Customers of Mr. Cangialosi or Worden Capital Management LLC, including customers that have been notified that they may be receiving restitution, should consult with a securities arbitration law firm. If you or a loved one were a customer of John Cangialosi or Worden Capital Management LLC, contact New York securities arbitration law firm Iorio Altamirano LLP for a free and confidential consultation and review of your legal rights.
Iorio Altamirano LLP represents investors nationwide that have disputes with their financial advisors or brokerage firms, such as Worden Capital Management LLC.
Worden Capital Management
According to a 2017 investigation by Reuters, Worden Capital Management hired more brokers with a history of significant disclosures than all but twenty-three other firms in the country. In 2021, Iorio Altamirano LLP set out to update that analysis.
The investigation revealed that fifty-four percent (54%) of Worden Capital Management’s brokers and supervisors have significant “red flag” public disclosures. Significant red flag disclosures include:
- regulatory sanctions,
- terminations of employment after allegations of misconduct,
- customer disputes that result in an award or settlement, and
- prior association with a firm that FINRA has expelled.
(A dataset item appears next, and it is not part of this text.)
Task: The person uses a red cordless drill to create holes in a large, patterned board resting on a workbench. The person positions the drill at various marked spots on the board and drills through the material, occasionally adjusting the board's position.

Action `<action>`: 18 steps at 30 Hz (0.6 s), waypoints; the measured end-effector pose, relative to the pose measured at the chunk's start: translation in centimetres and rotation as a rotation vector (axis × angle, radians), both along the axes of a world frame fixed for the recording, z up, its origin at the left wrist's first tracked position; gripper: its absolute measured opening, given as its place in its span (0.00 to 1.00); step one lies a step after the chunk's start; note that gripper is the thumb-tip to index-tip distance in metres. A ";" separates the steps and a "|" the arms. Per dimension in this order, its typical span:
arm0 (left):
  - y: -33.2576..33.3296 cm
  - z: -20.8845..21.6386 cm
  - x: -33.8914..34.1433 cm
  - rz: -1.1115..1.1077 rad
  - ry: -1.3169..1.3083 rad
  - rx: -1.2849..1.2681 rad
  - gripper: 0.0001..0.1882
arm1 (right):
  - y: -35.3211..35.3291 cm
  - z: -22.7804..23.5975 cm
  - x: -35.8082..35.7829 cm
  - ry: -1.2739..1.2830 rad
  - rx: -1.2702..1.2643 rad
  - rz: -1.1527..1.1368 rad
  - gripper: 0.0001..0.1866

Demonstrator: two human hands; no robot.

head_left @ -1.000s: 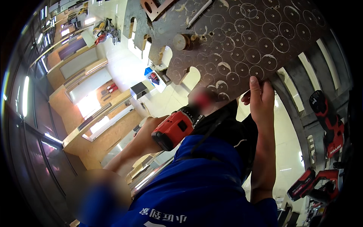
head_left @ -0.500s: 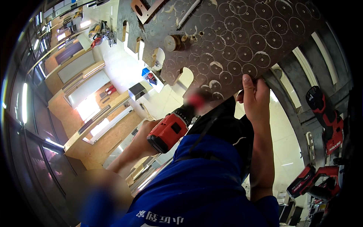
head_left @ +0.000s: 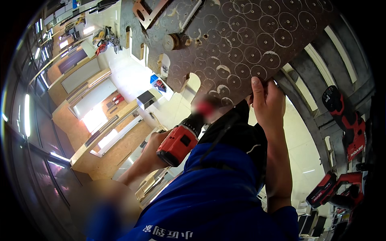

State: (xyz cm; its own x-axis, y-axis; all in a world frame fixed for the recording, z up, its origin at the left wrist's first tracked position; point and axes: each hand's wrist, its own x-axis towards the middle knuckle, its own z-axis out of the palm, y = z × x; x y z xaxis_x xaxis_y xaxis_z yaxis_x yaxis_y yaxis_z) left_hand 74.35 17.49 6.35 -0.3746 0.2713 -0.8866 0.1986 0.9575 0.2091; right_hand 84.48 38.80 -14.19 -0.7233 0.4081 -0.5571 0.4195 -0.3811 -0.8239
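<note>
Two hands [head_left: 156,147] [head_left: 268,102], one held drill [head_left: 176,145]

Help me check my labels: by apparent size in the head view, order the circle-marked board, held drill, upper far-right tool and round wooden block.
1. Circle-marked board
2. Held drill and upper far-right tool: too alike to rank
3. Round wooden block

the drill [head_left: 177,145] is red and black, the brown board [head_left: 237,60] patterned with pale overlapping circles.
</note>
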 end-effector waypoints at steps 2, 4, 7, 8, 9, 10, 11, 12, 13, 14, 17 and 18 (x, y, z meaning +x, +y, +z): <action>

You can read the full investigative report here: Investigative Report: Worden Capital Management LLC’s Owners, Executives, and Brokers Have Concerning Red Flag Disclosures
FINRA Letter of Acceptance, Waiver, and Consent No. 2017056432605
FINRA and Mr. Cangialosi entered into a Letter of Acceptance, Waiver, and Consent on August 13, 2021, after FINRA alleged that from October 2014 through December 2014, while associated with Legend Securities, Inc., and then Worden Capital Management LLC, Mr. Cangialosi excessively traded three customers’ accounts. Specifically, FINRA alleged:
- From October 2014 through December 2018, Mr. Cangialosi engaged in quantitatively unsuitable trading in three customer accounts.
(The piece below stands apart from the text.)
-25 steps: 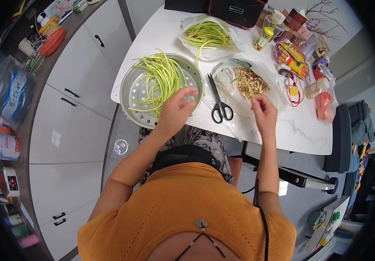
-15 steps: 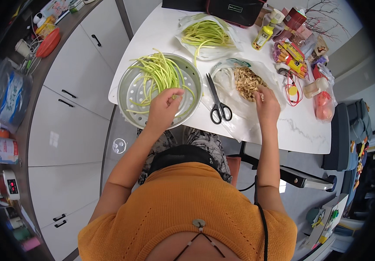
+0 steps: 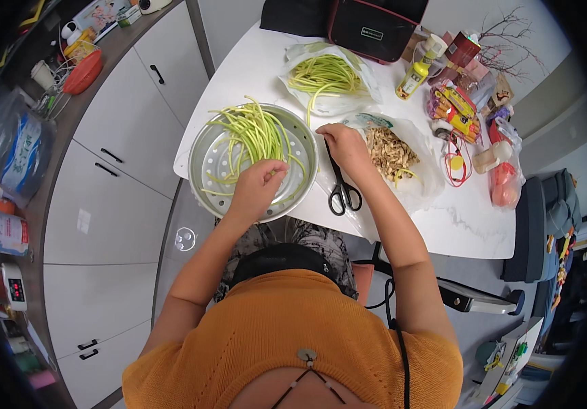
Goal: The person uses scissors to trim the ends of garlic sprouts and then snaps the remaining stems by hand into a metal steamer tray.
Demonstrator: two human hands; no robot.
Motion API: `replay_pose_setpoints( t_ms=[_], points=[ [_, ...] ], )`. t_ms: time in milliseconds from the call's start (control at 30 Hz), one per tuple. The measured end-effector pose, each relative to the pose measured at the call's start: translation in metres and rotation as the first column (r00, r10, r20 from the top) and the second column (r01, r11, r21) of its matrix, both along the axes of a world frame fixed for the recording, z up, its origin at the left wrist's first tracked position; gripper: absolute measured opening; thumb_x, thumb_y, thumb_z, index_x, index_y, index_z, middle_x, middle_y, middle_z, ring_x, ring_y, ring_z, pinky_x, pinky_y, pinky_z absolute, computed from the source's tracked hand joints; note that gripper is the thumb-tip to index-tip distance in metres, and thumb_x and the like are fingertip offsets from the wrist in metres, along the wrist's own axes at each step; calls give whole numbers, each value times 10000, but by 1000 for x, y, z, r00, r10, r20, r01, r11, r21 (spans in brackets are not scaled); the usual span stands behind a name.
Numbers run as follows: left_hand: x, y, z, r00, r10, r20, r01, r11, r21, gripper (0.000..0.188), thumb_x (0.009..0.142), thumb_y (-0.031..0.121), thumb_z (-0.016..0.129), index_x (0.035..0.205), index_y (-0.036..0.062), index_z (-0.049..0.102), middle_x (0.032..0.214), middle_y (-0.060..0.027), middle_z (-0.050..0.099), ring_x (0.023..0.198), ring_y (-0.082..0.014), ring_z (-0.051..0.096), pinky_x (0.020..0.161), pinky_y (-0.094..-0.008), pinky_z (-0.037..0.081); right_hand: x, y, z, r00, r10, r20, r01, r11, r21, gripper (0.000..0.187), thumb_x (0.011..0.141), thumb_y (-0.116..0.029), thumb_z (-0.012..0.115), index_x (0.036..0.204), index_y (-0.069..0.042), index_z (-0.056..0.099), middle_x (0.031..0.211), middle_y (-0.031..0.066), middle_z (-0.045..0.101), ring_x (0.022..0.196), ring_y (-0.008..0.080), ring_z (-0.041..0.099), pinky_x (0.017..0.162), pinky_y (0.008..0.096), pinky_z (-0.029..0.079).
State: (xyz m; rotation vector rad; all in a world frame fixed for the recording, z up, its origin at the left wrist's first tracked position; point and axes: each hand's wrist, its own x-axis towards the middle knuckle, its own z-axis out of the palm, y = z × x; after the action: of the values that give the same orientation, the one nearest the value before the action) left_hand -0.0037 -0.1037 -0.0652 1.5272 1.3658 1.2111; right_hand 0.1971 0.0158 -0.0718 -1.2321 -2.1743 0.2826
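Two bare hands work over our white table [image 3: 252, 61]. Our left hand [image 3: 258, 183] rests inside the round perforated metal steamer tray [image 3: 213, 163], fingertips pinched on one of the long green stalks [image 3: 252, 133] heaped there. Our right hand [image 3: 345, 144] hovers curled just above the black-handled scissors [image 3: 341, 191], beside a clear plastic bag of brownish trimmings [image 3: 390, 151]; whether it grips anything we cannot tell from this angle. Further back, a second plastic sheet carries more green stalks [image 3: 326, 73].
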Motion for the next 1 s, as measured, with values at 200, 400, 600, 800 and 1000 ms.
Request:
replay_pose_setpoints(
  t_ms=[200,400,600,800,1000],
  points=[
    [2,2,9,997,-6,77,10,999,-54,157,830,84,578,953,0,630,731,-47,594,603,-89,489,560,-224,410,-13,36,0,990,22,-136,-90,851,-517,279,816,-20,482,1005,-94,673,781,118,643,644,232,620,616,320,492],
    [4,8,-3,986,-27,167,37,998,-57,156,843,88,571,957,-1,628,678,-21,559,566,-62,459,522,-210,387,-14,48,2,977,-40,-209,-126,683,-719,219,817,-50,546,1000,-28,664,742,51,619,542,117,547,520,256,449],
    [8,9,3,987,-91,132,100,993,-69,162,874,62,537,998,-18,603,752,4,574,611,-43,484,557,-182,399,14,23,38,798,-182,-574,-210,809,-549,209,831,-118,618,1020,-30,617,808,42,651,563,55,478,478,198,372],
    [29,19,20,978,-160,136,167,985,-43,170,875,51,524,1014,-14,598,785,-1,589,640,-45,493,586,-184,407,58,-17,56,559,-240,-794,-425,739,-522,326,857,-79,571,1166,-16,491,886,55,651,487,24,365,416,169,276],
    [55,28,31,922,-218,321,256,963,-83,208,867,130,569,1028,2,600,818,-38,621,621,-82,533,580,-212,441,74,-56,58,564,-304,-768,-414,701,-581,191,888,-111,540,1040,-4,582,755,18,605,458,24,339,395,172,237]
  ],
)
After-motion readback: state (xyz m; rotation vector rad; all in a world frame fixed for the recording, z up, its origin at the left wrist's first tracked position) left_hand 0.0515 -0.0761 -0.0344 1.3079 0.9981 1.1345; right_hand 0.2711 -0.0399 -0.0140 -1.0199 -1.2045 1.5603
- Cangialosi recommended high-frequency trading in the three customer accounts, with each customer often holding concentrated positions in one or two securities for short periods of time.
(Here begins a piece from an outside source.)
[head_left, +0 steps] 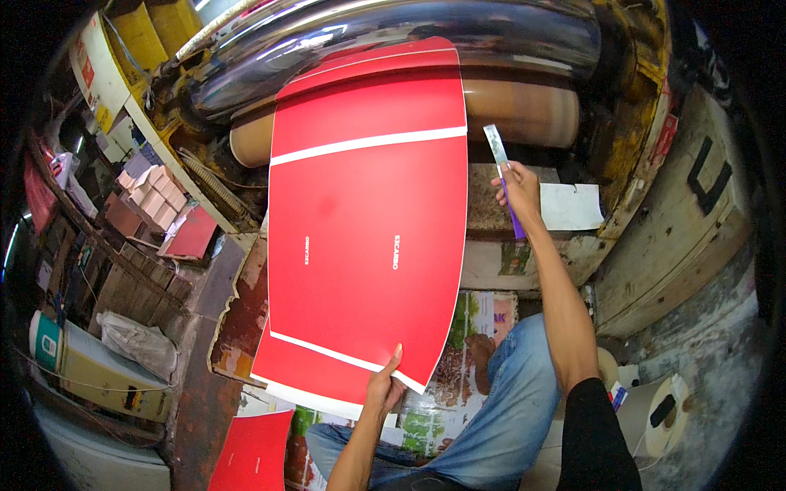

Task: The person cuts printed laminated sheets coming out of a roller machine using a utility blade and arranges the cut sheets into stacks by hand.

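Note:
A large red printed sheet [360, 204] with white bands stretches from the shiny metal roller [524, 41] down toward my lap. Its far end lies curved against that roller. My left hand [385, 389] pinches the sheet's near edge, thumb on top and fingers underneath. To the right of the sheet and apart from it, my right hand [519, 195] is closed round a knife [496, 147] with a broad flat blade and a purple handle. The blade points up toward the tan roller [524, 110].
Another red sheet [252, 450] lies low at the left, near my knee. A white paper [571, 206] rests on the machine's ledge beyond my right forearm. At the right stands a grey metal cabinet [671, 204]; wrapped rolls [655, 413] lie below it. Stacked cartons [153, 196] are at the left.

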A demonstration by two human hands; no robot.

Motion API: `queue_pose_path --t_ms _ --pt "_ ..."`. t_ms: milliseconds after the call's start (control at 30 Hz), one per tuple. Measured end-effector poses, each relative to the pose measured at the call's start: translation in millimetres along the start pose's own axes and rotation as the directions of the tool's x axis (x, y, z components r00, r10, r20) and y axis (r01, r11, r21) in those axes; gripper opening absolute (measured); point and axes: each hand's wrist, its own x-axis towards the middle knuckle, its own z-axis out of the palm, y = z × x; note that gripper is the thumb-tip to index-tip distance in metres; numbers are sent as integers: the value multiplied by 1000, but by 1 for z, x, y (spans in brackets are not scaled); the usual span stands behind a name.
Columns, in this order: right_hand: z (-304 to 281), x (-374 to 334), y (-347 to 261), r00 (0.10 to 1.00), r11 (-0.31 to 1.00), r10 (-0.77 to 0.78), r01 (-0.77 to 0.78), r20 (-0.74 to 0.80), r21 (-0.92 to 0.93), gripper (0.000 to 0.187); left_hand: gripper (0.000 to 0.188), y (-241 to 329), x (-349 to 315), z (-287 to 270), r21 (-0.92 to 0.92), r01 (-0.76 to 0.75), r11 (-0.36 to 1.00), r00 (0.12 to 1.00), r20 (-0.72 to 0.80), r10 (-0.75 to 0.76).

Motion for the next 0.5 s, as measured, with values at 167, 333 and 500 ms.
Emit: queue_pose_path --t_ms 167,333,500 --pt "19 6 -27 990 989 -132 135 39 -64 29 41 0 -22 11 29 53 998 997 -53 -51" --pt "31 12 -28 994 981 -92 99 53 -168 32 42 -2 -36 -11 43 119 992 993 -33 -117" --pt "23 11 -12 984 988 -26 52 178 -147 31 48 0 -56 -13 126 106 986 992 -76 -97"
- Cangialosi’s customers routinely followed his recommendations, and, as a result, Mr. Cangialosi exercised de facto control over the three customers’ accounts. All of these transactions were solicited.
- Cangialosi’s trading of the three accounts resulted in high turnover rates and cost-to-equity ratios, as well as significant losses.
- From October 2014 to October 2016, Mr. Cangialosi effected 90 trades in Customer A’s account, resulting in an annualized turnover rate of 13.7 and an annualized cost-to-equity ratio of 58.38%. Mr. Cangialosi’s trading in Customer A’s account generated total trading costs of $173,337, including $169,342 in commissions, and caused $279,803 in realized losses.
- From January 2016 to December 2018, Mr. Cangialosi effected 83 trades in Customer B’s account, resulting in an annualized turnover rate of 20.23 and annualized cost-to-equity ratio of 95.74%. Mr. Cangialosi’s trading in Customer B’s account generated total trading costs of $116,442, including $102,280 in commissions and $10,472 in margin interest, and caused $93,834 in realized losses.
- From March 2017 to October 2017, Mr. Cangialosi effected 15 trades in Customer C’s account, resulting in a turnover rate of 5.62 (equivalent to an annualized turnover rate of 8.43) and a cost-to-equity ratio of 26.14% (equivalent to an annualized cost-to-equity ratio of 39.21%). Mr. Cangialosi’s trading in Customer C’s account generated total trading costs of $21,450, including $21,035 in commissions, and caused $31,618 in realized losses.
- Cangialosi’s trading in these three customers’ accounts was excessive and unsuitable given the customers’ investment profiles.
- As a result of Mr. Cangialosi’s excessive trading, the customers suffered collective realized losses of $405,255, while paying total trading costs of $311,229, including commissions of $292,657.
- Therefore, Mr. Cangialosi violated FINRA Rules 2111 and 2010.
Excessive trading occurs when a financial advisor makes many trades in a customer’s account, not to benefit the customer but to generate commissions for the broker.
There are two primary indicators used to evaluate whether a financial advisor excessively traded an account. The first is turnover rate, which represents the number of times a portfolio of investments is replaced for another portfolio of investments. Generally, a turnover rate of six suggests excessive trading, but a turnover rate below four can be excessive in some cases. According to FINRA, the accounts at issue had a turnover rate between 5.62 and 13.7.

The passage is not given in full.